Source linked

Mozilla's Perfherder يغادر 6.8٪ من الركود، CPD Ensembles تصحيح ذلك

وتظهر تقييم 25 طريقة لتحديد نقطة التغيير على البيانات الإنتاجية من موزيلا أن التصويت الجماعي يقلل من الإيجابية الخاطئة وتجديد الإيجابيات المفقودة، مما يزيد سعر F1 بنسبة 11٪.

mozillaperfherderchange point detectionperformance engineeringf1 scoreci cd

Mozilla's Perfherder, a Student's T-test-based system, flags 12.5% false positive alert groups and misses 6.8% of real regressions across hundreds of daily code changes. That's not noise--that's a concrete failure mode for any team shipping performance-sensitive software at scale.

Eleven Mozilla performance engineers spent time annotating 174 performance time series to build a ground-truth dataset--one of the first practitioner-labeled CPD benchmarks in performance engineering. The authors then evaluated 25 change-point detection methods and 15 ensemble approaches as alternatives to Mozilla's current method.

12.5% False Alarms, 6.8% Missed Regressions

The size of the problem is clear from the raw numbers. Perfherder's T-test approach is simple, but it trades precision for recall in a way that frustrates engineers. False positives waste investigation time; missed regressions let breakages slip into production. Both erode trust in automated CI gates.

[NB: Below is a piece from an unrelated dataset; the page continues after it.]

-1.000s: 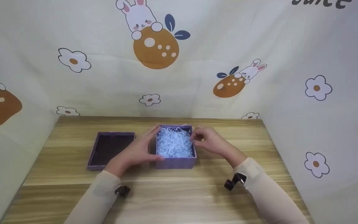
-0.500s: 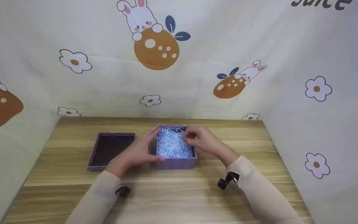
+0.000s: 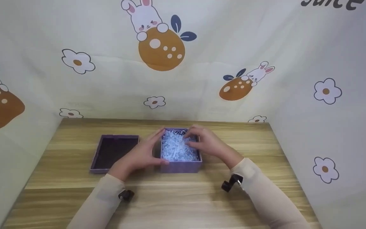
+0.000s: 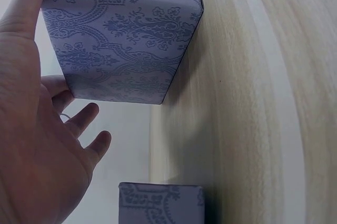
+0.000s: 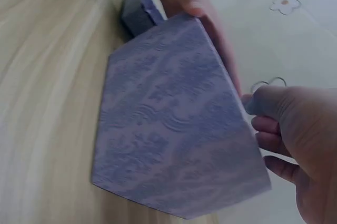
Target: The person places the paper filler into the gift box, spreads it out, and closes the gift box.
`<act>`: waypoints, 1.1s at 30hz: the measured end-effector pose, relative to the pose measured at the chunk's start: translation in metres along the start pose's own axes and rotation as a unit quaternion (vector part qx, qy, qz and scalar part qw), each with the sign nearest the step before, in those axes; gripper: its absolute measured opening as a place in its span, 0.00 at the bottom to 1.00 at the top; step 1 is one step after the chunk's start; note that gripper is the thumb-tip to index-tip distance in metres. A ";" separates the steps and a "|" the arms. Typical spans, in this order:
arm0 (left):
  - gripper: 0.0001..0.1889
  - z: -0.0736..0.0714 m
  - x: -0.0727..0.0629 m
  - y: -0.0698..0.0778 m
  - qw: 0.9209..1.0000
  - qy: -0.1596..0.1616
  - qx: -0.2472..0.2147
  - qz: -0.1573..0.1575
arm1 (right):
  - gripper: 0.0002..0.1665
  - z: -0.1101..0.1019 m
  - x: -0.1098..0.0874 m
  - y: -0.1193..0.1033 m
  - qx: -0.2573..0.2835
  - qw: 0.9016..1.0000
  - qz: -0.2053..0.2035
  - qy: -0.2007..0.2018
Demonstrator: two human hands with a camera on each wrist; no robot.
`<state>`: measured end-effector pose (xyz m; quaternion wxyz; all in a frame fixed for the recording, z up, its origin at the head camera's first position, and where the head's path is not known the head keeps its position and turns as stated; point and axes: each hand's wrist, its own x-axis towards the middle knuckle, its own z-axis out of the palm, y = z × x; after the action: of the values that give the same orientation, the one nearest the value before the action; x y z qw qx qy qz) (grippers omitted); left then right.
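Note:
A purple patterned gift box [image 3: 181,167] stands without its lid on the table, filled with pale blue shredded paper [image 3: 173,147]. My left hand [image 3: 139,156] spans the box's left side and holds it, thumb at the front corner, fingertips at the back corner. Over the right part of the filling is my right hand [image 3: 209,142], its thumb and bent fingers slightly apart, with nothing visible between them. In the right wrist view the right fingertips [image 5: 258,103] are at the box's top edge, partly hidden behind it. Floral print covers the box wall [image 4: 121,39] in the left wrist view.
The lid [image 3: 113,151], dark inside, lies upturned to the left of the box, partly behind my left wrist. A wood-grain table [image 3: 176,203] carries both. Cloth [image 3: 199,76] printed with rabbits and flowers hangs along its back and sides.
My right hand has moved left from the box's right rim to over the shredded paper, and its thumb and fingers have spread a little. The left hand still holds the box.

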<state>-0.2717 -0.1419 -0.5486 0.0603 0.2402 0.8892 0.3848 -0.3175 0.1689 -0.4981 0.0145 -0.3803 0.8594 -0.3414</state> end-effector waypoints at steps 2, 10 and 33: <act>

Ensemble Voting Beats the Trade-Off

Offline and hybrid CPD methods improved recall but tanked precision. Ensemble voting strategies, by contrast, softened that trade-off. The best ensembles delivered an 11% improvement in F1-score over Mozilla's baseline. That's not a theoretical win--it's a measurable reduction in both wasted alerts and missed regressions.

What Integration Taught Mozilla's Engineers

The paper doesn't stop at benchmark numbers. The authors validated results through a practitioner survey and documented real integration lessons from deploying the top methods into Mozilla's performance engineering system. The takeaway: no single CPD method works well enough alone, but a carefully chosen ensemble does.

Mozilla now has a validated deployment path for hybrid CPD ensembles in their CI pipeline, giving engineers a tool that catches more regressions without overwhelming them with noise.


Source: Exploring Statistical Change Point Detection Techniques for Performance Anomaly Detection at Mozilla
Domain: arxiv.org

Read original source ->

External source stays available while the OJO article and comment thread stay local.

Comments load interactively on the live page.